### TRY IT
Your output should be one number, which is how many lines in the material contain "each".

### RAW DATA
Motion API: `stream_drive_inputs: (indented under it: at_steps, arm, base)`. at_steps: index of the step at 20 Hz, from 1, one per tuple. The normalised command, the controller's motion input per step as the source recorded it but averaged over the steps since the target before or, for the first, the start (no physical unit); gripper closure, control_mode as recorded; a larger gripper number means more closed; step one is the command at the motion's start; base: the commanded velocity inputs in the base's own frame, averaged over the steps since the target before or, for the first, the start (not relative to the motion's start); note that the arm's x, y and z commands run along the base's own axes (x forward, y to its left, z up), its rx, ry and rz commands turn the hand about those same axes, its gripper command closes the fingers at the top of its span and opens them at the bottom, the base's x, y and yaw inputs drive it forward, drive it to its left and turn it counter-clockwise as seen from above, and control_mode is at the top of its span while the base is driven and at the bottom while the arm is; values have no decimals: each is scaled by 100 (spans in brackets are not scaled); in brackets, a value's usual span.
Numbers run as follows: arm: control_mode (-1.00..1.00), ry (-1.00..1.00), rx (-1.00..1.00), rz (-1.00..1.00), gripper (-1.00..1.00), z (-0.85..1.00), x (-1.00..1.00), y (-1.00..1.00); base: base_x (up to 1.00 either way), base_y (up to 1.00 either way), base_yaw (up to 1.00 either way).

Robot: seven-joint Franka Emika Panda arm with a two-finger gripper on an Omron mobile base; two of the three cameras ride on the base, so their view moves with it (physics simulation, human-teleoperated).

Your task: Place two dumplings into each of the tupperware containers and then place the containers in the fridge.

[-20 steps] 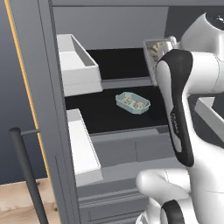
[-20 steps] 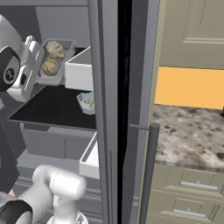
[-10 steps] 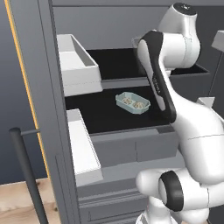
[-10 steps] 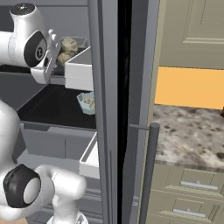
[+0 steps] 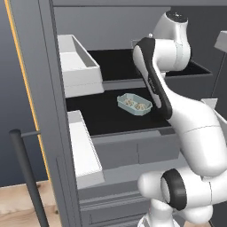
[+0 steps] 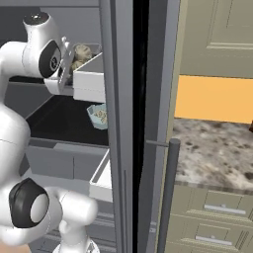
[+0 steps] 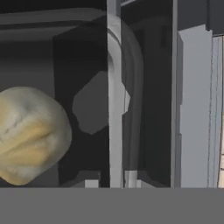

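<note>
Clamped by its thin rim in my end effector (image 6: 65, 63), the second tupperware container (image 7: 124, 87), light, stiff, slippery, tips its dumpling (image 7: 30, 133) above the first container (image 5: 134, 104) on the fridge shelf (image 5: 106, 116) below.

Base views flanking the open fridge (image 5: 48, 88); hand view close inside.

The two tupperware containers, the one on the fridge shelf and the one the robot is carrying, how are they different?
The container on the shelf lies flat on the black shelf with nothing touching it; the carried container is tipped up on edge, gripped by the hand. The shelf one sits low on the middle shelf; the carried one is higher, near the white bin. Both are shallow trays with dumplings inside.
</note>
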Motion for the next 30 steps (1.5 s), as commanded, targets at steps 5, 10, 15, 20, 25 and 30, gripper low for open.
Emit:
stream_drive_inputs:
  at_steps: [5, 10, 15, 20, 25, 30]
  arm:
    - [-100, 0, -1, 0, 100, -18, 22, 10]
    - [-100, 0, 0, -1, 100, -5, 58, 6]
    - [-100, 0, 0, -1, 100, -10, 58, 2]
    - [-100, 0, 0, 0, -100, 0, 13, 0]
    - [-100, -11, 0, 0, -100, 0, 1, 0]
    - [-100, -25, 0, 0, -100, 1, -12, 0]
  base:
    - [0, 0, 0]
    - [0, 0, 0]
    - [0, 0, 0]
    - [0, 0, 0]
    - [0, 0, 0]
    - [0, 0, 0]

### RESPONSE TO THE TASK
2